BEAUMONT, Texas — Devwah Whaley needed a strong, constant male role model in his life.
Steven Haynes wanted a second chance to provide that kind of guidance.
So when Haynes moved into a quaint, northeast Beaumont home with Whaley’s mother, Mary, around five years ago, everyone’s lives improved in profound ways they all struggle to adequately detail.
“It’s pretty hard for me to describe,” Devwah said during a recent interview with SEC Country in his living room. “But it’s meant a lot. My mom was a single parent and he came into my life and helped me with a lot of things. He helped me mature.
“He basically is my dad. I love him to death.”
Whaley, one of the top 2016 running back prospects in the country, reported to Arkansas over the weekend to begin summer workouts. He is expected to compete for immediate playing time in the Razorbacks’ backfield that lost rusher Alex Collins, who rushed for 3,703 yards and 36 touchdowns over the last three seasons.

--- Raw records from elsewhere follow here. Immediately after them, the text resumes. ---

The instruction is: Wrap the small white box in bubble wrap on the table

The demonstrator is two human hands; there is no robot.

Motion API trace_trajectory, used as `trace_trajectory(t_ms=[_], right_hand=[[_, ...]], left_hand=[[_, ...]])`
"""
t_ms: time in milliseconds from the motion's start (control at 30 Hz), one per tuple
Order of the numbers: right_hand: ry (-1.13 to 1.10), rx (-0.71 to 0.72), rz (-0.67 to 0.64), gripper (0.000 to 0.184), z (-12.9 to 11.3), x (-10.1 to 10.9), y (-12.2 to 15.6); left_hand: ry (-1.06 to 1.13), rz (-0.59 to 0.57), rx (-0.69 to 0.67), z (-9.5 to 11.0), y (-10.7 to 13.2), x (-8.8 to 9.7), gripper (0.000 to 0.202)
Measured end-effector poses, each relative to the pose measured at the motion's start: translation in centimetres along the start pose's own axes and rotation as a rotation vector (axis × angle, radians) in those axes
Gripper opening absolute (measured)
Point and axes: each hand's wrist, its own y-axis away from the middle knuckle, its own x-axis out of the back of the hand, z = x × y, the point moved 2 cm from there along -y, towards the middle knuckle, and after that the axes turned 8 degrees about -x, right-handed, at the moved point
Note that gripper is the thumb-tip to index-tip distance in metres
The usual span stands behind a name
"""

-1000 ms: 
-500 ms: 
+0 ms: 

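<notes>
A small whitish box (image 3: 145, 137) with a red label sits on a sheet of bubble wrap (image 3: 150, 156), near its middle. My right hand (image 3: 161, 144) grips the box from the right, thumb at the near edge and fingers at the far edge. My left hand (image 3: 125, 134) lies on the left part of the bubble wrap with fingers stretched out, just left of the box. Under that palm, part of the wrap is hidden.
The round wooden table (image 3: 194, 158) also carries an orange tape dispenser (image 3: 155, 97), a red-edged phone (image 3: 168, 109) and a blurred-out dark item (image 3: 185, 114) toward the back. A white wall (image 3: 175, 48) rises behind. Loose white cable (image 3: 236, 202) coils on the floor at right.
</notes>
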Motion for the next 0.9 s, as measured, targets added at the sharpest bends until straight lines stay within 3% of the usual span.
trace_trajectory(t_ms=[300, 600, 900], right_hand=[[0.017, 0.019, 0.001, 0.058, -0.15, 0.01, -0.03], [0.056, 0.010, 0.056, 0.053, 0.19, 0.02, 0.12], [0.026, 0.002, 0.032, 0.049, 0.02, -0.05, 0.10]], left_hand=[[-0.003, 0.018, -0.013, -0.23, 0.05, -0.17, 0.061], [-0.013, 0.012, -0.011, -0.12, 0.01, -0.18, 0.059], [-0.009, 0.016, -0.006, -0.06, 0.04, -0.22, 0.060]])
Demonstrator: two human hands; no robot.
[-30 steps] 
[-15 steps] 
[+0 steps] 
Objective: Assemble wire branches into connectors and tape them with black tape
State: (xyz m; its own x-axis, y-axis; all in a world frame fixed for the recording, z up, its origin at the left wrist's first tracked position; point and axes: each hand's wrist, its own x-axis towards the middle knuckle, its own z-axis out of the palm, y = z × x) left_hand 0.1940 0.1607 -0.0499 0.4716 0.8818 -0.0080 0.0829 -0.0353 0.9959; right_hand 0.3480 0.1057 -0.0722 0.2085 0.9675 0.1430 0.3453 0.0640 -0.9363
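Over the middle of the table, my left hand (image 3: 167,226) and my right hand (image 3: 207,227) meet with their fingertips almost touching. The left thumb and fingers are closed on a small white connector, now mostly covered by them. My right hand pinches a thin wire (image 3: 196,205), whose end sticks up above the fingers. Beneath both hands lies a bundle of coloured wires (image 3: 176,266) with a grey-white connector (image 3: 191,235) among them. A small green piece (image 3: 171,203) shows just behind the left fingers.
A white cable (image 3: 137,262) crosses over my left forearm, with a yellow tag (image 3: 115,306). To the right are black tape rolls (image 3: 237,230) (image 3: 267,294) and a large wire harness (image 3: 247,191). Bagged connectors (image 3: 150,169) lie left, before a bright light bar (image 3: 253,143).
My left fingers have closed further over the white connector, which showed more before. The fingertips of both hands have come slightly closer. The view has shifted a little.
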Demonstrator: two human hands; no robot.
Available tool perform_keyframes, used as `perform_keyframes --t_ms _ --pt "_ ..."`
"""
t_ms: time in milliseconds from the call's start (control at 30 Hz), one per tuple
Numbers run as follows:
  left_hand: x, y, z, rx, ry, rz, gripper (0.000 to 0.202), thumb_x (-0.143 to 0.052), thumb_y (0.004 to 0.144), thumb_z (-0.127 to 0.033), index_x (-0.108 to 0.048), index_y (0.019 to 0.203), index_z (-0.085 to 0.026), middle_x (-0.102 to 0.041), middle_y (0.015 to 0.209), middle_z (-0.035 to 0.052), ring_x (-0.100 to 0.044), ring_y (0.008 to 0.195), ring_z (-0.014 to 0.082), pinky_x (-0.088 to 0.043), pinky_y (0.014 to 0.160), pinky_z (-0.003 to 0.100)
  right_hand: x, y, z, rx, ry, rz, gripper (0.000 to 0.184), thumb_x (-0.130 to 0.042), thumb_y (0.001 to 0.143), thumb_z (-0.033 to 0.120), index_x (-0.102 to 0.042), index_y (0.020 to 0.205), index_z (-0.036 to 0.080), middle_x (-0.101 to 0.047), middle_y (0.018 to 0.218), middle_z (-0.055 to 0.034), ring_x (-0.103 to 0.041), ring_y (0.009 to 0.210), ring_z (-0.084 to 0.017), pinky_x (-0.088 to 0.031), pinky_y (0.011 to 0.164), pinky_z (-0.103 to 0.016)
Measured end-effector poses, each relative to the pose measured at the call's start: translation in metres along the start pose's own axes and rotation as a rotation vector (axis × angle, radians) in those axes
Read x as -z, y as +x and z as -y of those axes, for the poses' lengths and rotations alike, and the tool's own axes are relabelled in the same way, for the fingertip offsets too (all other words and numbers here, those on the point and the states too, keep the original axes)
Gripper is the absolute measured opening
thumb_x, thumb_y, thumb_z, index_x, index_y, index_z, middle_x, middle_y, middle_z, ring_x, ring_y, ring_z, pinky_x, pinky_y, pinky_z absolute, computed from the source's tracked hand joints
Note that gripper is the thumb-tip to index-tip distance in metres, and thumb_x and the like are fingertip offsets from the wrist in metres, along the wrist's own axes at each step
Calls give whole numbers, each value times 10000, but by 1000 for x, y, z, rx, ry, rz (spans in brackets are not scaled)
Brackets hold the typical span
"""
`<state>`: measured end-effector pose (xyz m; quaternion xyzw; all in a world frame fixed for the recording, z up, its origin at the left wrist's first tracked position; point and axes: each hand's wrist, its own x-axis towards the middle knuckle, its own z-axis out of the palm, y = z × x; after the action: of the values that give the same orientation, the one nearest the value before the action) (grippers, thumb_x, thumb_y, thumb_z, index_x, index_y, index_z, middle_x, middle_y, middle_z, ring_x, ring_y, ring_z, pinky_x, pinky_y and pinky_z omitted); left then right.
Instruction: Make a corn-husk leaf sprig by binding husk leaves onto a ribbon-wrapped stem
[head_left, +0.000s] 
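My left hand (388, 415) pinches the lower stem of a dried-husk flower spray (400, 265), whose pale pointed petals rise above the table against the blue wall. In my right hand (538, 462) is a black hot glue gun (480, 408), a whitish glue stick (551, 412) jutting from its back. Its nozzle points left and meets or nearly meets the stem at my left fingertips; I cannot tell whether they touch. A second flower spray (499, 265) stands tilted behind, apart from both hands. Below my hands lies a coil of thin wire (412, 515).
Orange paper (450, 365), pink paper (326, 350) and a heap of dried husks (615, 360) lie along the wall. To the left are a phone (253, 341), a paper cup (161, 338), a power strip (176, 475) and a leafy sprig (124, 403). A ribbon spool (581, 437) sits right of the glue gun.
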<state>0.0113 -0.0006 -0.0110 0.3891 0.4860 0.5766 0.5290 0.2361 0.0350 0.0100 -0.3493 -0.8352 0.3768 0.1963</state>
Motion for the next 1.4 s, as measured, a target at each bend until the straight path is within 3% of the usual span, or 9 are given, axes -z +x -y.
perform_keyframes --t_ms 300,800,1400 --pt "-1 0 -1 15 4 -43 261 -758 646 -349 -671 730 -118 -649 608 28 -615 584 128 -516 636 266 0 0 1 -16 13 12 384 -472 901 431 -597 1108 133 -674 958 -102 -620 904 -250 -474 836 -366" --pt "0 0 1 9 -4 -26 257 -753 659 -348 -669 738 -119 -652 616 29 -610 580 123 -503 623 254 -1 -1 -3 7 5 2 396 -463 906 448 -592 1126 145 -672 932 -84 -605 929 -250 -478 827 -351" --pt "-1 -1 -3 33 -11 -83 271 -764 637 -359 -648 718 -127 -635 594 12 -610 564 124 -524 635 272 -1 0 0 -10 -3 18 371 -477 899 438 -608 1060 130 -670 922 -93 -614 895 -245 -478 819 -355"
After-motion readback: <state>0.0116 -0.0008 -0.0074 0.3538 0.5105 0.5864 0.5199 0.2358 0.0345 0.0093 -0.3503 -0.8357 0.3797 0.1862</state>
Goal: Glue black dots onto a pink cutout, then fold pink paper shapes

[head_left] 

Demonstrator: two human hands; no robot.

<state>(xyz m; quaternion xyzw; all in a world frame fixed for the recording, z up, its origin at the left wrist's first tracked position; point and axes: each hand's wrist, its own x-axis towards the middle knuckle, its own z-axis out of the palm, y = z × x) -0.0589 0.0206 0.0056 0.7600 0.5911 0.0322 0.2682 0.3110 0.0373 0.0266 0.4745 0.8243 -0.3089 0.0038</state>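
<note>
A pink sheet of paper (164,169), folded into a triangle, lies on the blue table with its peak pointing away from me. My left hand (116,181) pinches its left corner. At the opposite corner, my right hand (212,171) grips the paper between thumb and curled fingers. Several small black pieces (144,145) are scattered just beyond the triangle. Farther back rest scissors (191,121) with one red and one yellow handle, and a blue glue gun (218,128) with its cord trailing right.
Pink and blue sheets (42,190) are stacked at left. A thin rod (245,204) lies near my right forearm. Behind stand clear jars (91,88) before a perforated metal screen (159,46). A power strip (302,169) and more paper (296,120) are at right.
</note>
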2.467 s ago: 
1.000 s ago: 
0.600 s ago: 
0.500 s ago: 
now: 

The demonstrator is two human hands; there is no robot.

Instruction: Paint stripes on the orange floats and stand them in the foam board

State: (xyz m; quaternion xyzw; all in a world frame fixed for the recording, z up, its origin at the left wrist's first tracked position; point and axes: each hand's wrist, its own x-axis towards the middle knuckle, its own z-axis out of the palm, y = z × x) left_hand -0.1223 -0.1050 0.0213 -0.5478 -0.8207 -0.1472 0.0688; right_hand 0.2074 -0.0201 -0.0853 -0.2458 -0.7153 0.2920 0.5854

And according to Whaley, none of it would have been possible without the two most significant influences in his life.
“They have been very, very important,” Whaley said of his mom and stepfather. “I don’t think I could have made the best decision without them guiding me and giving me a lot of advice. They’re my best and biggest supporters.”
Mary and Steven actually dated when they were high schoolers in Beaumont themselves, but Mary called off the relationship when she thought it was interfering with her prolific track career.
“He was a senior; I was a sophomore,” Mary recalled. “My coach said I needed to stay focused.”
Mary ended up setting records on the hurdles and ran track collegiately at BYU. Steven stayed in Beaumont and became a firefighter, working odd hours that made it tough for him to be an active participant in his four children’s lives and activities.
“I was pretty much a single parent raising my three girls and one boy,” Steven said. “With the way I worked — 24 hours on, 48 hours off — I couldn’t be at a lot of things.
“It’s been a blessing for me to be able to go through this with Devwah because I wanted to do it with my kids.”
Mary — now an elementary school teacher in Beaumont — and Steven reconnected when Devwah was in middle school, and the two men quickly bonded over a love for sports.
One of the first things Steven and Devwah did together was attend a Lamar University basketball game.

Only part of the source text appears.